Minima and Maxima of a multivariable function...

1. Dec 30, 2015

fog37

Hello Forum,

I think I am clear on how to find the maxima and minima of function of one or two independent variables like f(x) or f(x,y). What if the function had 5 independent variables, i.e. f(x,y,z,a,b)? What is the best method, even numerically? Should we find the partial derivatives of f w.r.t. to each variables and set them to zero? We would get a set of 5 equations. Then what?

fog37

2. Dec 30, 2015

Isaac0427

3. Dec 30, 2015

jasonRF

Yes, you set each of the partial derivatives equal to zero and solve for sets of $(x,y,z,a,b)$ that solve the set of 5 equations. These locations are the critical points; in order to determine whether each critical point is a maxima, minima or saddle point one would use the second derivative test.
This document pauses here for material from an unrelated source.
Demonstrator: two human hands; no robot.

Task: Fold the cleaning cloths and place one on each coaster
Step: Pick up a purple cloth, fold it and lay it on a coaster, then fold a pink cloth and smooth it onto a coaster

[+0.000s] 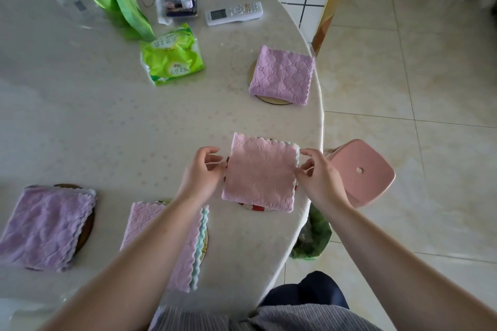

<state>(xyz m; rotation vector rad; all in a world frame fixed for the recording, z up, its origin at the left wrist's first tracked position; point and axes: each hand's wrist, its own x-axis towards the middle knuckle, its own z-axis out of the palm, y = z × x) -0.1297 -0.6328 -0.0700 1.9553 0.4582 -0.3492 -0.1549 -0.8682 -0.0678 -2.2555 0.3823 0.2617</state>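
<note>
A person's left hand (203, 169) and right hand (318, 169) sit at opposite side edges of a folded pink cloth (261, 172), the fingers curled in at its left and right borders and appearing to pinch them, as the square settles over a patterned coaster (251, 206) near the right edge of the table (134, 121); only a sliver of the coaster's red-and-white rim shows under the cloth's near edge. The step in hand looks like the placing of the last cloth, and the next move probably calls for little more than letting go of both edges and squaring the cloth so it covers the coaster evenly. The pink cloth is a soft, quilted square with scalloped edges and a pale green trim along its right side. Three others already lie on coasters: a lilac cloth (282, 75) at far right, a second pink cloth (161, 244) near centre, partly hidden by the left forearm, and a second lilac cloth (45, 226) at near left. Farther off lie a green packet (172, 56) and a white remote (234, 12).
</note>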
For this multivariable case the second derivative test requires you to compute the Hessian matrix (which just contains all of the second derivatives) and examine whether it is positive definite, negative definite, or neither. See the beginning and section 7 of the wikipedia page:
https://en.wikipedia.org/wiki/Hessian_matrix

jason

4. Dec 30, 2015

JonnyG

Set the partial derivatives equal to 0 then solve to find the critical points. Now calculate the Hessian of $f$. If the Hessian, evaluated at a critical point, has all positive eigenvalues, then the critical point is a local minimum. If it has all negative eigenvalues, then the critical point is a local maximum. If it has eigenvalues of mixed signs, the critical point is a saddle point.

5. Dec 31, 2015

Svein

You (and several others) always assume that the functions are differentiable. Even when they are, their absolute maxima may not necessarily be at the points where some differential is 0.
1. If the function is not differentiable, finding the maximum is not trivial. If the function is bounded, there may be a maximum, but not necessarily at one or several points.
2. If the function is differentiable in a region Ω, the maxima will be found either at places where the "Differential" is 0 or at the border of Ω. In complex analysis, the maxima for an analytic function lies on the border (otherwise the function reduces to a constant).